Murcielago: Murcielago

Hammers of the gods

Murcielago unleash some heavy guitars

Maybe you’ve still got a decent sound system in your car, or a weighty receiver you can still dust off from time to time. If so, there’s a chance you can fully appreciate the long-awaited Murcielago record. It’s got the gravity of a mid-sized planet.

The self-titled work, caught up for a bit in the dying gasps of the label system, certainly quells any fears fans might have had that the four-piece wouldn’t be able to live up to their transcendent live shows. The resonant vibrations of every tube in every amp these guys employ is translated wonderfully, avoiding that digitized chill that can pervade metal of a certain vintage and instead settling into a loud rock that wraps you in its warm embrace just as it’s beating you about the head and neck.

Benny Grotto, down at Mad Oak Studios in Mass., and Jim Begley at the Studio have done masterful work in capturing this sort of fire and brimstone without shaving off the edges or pumping too much air into the vocals. Neil Collins (Lincolnville, Eldemur Krimm) may be draped in reverb, but it’s still possible to make out just about every lyric, and what might be a gimmick—keeping guitarist Ian Ross always in the right channel, Matthew Robbins (King Memphis) always in the left—ends up being a splendid trick for keeping them straight and helping the listener appreciate fully their artful interplay.

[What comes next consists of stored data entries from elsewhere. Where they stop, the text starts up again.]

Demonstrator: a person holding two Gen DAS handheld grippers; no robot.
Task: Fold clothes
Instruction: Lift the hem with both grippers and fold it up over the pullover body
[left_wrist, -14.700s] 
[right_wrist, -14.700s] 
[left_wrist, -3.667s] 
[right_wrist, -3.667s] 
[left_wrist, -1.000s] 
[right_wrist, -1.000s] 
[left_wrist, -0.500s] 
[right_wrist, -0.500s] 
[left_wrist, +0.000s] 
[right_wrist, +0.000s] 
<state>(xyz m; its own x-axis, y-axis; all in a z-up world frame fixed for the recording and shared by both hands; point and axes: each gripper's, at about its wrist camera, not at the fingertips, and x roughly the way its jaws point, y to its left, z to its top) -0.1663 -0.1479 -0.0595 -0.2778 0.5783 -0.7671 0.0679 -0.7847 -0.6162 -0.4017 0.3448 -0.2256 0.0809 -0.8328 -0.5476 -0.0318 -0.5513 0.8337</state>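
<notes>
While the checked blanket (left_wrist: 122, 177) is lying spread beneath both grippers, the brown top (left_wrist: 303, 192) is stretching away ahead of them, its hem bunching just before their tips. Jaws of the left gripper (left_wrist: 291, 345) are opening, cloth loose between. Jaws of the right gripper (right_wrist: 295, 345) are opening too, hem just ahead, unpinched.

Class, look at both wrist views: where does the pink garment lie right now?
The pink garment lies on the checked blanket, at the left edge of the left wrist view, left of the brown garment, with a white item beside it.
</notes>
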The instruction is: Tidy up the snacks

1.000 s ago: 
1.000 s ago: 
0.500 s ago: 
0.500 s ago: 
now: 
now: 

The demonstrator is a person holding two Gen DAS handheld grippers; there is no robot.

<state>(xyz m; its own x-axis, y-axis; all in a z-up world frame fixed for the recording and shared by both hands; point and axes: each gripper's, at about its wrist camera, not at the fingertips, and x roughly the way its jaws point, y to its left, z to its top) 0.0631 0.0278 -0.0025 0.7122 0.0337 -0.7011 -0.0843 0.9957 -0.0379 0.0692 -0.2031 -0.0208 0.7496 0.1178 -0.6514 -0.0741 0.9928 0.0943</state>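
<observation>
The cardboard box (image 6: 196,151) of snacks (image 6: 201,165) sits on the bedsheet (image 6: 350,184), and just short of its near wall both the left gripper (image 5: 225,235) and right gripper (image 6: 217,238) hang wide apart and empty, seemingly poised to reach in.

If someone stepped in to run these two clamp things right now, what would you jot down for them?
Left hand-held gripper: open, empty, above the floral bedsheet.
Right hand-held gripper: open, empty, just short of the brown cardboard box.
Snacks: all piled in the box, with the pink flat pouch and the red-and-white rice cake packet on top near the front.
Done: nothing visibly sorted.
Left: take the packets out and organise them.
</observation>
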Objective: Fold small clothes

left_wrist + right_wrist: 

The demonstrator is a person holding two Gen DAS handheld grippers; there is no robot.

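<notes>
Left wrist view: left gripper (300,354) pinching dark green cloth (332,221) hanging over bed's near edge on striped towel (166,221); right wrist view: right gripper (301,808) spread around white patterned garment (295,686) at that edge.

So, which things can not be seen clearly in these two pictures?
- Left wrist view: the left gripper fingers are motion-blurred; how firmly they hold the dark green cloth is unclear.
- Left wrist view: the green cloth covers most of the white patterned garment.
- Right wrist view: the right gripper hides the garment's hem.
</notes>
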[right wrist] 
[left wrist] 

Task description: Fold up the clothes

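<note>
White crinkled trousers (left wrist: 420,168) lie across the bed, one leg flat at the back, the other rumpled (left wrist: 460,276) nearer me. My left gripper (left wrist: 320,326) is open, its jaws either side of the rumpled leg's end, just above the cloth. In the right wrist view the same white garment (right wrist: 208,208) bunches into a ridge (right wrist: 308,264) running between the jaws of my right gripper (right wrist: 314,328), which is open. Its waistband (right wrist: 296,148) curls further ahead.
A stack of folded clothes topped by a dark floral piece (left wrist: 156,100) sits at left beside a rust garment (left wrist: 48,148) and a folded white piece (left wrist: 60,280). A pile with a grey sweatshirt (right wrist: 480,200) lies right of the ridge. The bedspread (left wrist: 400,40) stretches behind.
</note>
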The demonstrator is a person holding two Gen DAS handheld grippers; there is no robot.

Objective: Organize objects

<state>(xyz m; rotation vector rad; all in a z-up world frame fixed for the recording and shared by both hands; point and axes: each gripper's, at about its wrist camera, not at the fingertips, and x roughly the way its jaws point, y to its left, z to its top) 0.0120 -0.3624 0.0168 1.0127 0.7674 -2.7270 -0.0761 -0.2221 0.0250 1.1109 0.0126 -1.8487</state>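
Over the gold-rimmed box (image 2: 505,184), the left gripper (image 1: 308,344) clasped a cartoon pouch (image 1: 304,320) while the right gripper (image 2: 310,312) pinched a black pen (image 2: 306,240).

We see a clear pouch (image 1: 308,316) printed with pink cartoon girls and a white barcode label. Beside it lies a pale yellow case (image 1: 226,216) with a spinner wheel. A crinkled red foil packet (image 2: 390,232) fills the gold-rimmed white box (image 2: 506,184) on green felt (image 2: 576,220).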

There’s plenty of Kyuss and ZZ Top and Judas Priest here, maybe some 6gig, but with Jack Bruce’s recent passing, it’s hard not to hear a ton of Cream, even if it’s just because there’s a bass player doing most of the singing. It’s the same raw punch, the same joy in a riff well executed. “Money” is particularly playful, with guitars and Brian Chaloux’s (Pigboat) snare firing things up, then letting Collins go a capella: “I once had recourse, for every single slight / It’s not that I need you around, it’s that I can’t keep you in my life.”

The solo late should catch attention, with Robbins throwing out slight staccato strums, supporting the Ross lead beautifully in a desperate and crushing run: “I’ve lost all reason; I’ve come undone.” And then Robbins just takes over as they swap roles. At times it’s like they’re playing tennis.

It’s also something of a treat to hear Robbins sing on “Fairlane Swain,” a seven-minute opus of stoner rock. It’s crunchy in the open, with three-note riffs dominating, and then comes Robbins with a sneering and caustic high-end delivery that’s the height of bitterness: “Heavy metal parking lot, just a dimebag of shitpot / My mom told me not to hang around with this lot.” There may even be a reference to “fat chicks” in there.

For the chorus, Robbins rides the two syllables of “fairlane” for a few measures, then let’s a guitar peal fill in for “swain” like he’s turning his back on the song entirely. Jesus, these guys have chops.

Like any good arena-rock band, though, Murcielago have a sensitive side, too. “Cheebahawk” finds Collins getting all kinds of touchy-feely at the two-minute mark—“every time you run around, I am senseless to the sound / Of the breaking of my heart… and I know you’re not my love”—making the hard charge of the guitars firing back seem like a slap in the face. And the one-minute-long “Smoke Season” is an acoustic palate-cleanser, with Collins moving over to guitar to show they could probably pull off one of those overall-wearing stringband albums if they really wanted to.

It’s clear, though, that this is exactly what they want to be doing. While these guys have been around too long for this to signal some kind of a trend, it sure is nice to hear a completely unapologetic rock band rip through some interesting material. Maybe it’ll catch on.